**** Data segment ****

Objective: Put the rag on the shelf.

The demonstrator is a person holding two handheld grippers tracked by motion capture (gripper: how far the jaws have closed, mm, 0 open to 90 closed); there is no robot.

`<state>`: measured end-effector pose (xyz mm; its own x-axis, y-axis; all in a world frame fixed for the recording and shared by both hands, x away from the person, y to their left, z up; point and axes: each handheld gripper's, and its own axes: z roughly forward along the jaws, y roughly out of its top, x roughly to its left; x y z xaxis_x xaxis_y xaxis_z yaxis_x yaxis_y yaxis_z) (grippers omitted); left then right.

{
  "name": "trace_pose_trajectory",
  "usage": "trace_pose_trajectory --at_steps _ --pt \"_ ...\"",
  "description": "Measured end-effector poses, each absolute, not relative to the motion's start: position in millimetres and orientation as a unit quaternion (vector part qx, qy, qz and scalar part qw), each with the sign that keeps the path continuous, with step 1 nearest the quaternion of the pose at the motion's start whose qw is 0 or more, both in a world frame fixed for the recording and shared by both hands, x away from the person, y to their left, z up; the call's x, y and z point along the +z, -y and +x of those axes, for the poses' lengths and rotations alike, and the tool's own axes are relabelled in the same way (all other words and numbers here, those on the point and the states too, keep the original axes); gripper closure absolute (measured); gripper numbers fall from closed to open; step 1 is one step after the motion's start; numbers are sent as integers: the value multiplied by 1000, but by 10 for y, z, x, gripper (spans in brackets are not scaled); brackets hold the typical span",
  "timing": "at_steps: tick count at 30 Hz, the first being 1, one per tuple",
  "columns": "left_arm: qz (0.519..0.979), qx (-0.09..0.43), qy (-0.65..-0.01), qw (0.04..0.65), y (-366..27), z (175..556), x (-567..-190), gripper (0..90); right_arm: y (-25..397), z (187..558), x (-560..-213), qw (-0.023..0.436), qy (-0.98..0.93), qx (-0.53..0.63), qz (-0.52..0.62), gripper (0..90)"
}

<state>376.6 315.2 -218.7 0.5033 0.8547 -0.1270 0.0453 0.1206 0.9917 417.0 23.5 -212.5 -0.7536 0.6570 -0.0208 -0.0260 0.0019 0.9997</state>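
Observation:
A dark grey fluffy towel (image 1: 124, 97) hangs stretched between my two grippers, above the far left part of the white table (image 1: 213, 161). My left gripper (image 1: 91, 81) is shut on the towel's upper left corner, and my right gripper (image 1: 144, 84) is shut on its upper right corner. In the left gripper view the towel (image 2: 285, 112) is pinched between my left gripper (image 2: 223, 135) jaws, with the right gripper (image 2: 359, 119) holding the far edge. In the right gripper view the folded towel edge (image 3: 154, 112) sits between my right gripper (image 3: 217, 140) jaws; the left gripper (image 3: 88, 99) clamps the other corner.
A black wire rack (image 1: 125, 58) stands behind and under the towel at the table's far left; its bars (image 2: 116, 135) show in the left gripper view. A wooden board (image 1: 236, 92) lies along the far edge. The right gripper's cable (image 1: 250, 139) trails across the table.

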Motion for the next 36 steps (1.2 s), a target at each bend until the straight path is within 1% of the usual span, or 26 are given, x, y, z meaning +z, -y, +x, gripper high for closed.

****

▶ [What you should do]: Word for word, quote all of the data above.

▶ [Answer to the exercise]:
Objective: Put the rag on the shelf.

The demonstrator is a person holding two handheld grippers tracked by motion capture (gripper: how far the jaws have closed, mm, 0 open to 90 closed); there is no robot.

`<state>`: measured end-effector pose (xyz mm; its own x-axis, y-axis; all in a world frame fixed for the recording and shared by both hands, x away from the person, y to their left, z up; point and axes: each handheld gripper's, and its own axes: z roughly forward along the jaws, y roughly out of its top, x roughly to its left; x y z xaxis_x xaxis_y xaxis_z yaxis_x yaxis_y yaxis_z) (grippers omitted); left then right.

{
  "name": "trace_pose_trajectory",
  "usage": "trace_pose_trajectory --at_steps _ --pt \"_ ...\"",
  "description": "Measured end-effector poses, each absolute, not relative to the motion's start: position in millimetres and orientation as a unit quaternion (vector part qx, qy, qz and scalar part qw), each with the sign that keeps the path continuous, with step 1 nearest the quaternion of the pose at the motion's start whose qw is 0 or more, both in a world frame fixed for the recording and shared by both hands, x away from the person, y to their left, z up; the call's x, y and z point along the +z, -y and +x of those axes, for the poses' lengths and rotations alike, and the tool's own axes are relabelled in the same way (all other words and numbers here, those on the point and the states too, keep the original axes); gripper closure absolute (measured); gripper numbers fall from closed to open; step 1 is one step after the motion's start; numbers are sent as integers: the value multiplied by 1000, but by 10 for y, z, x, gripper (spans in brackets are not scaled); brackets hold the typical span",
  "timing": "at_steps: tick count at 30 Hz, the first being 1, one per tuple",
  "columns": "left_arm: qz (0.519..0.979), qx (-0.09..0.43), qy (-0.65..-0.01), qw (0.04..0.65), y (-366..27), z (175..556), x (-567..-190), gripper (0..90); right_arm: y (-25..397), z (187..558), x (-560..-213), qw (-0.023..0.436), qy (-0.98..0.93), qx (-0.53..0.63), qz (-0.52..0.62), gripper (0..90)"
}

<state>376.6 315.2 -218.7 0.5033 0.8547 -0.1270 0.0453 0.1206 0.9917 417.0 23.5 -212.5 -0.7536 0.6570 -0.0208 -0.0260 0.0019 0.9997</state>
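Observation:
A dark grey fluffy towel (image 1: 124, 97) hangs stretched between my two grippers, above the far left part of the white table (image 1: 213, 161). My left gripper (image 1: 91, 81) is shut on the towel's upper left corner, and my right gripper (image 1: 144, 84) is shut on its upper right corner. In the left gripper view the towel (image 2: 285, 112) is pinched between my left gripper (image 2: 223, 135) jaws, with the right gripper (image 2: 359, 119) holding the far edge. In the right gripper view the folded towel edge (image 3: 154, 112) sits between my right gripper (image 3: 217, 140) jaws; the left gripper (image 3: 88, 99) clamps the other corner.
A black wire rack (image 1: 125, 58) stands behind and under the towel at the table's far left; its bars (image 2: 116, 135) show in the left gripper view. A wooden board (image 1: 236, 92) lies along the far edge. The right gripper's cable (image 1: 250, 139) trails across the table.
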
Motion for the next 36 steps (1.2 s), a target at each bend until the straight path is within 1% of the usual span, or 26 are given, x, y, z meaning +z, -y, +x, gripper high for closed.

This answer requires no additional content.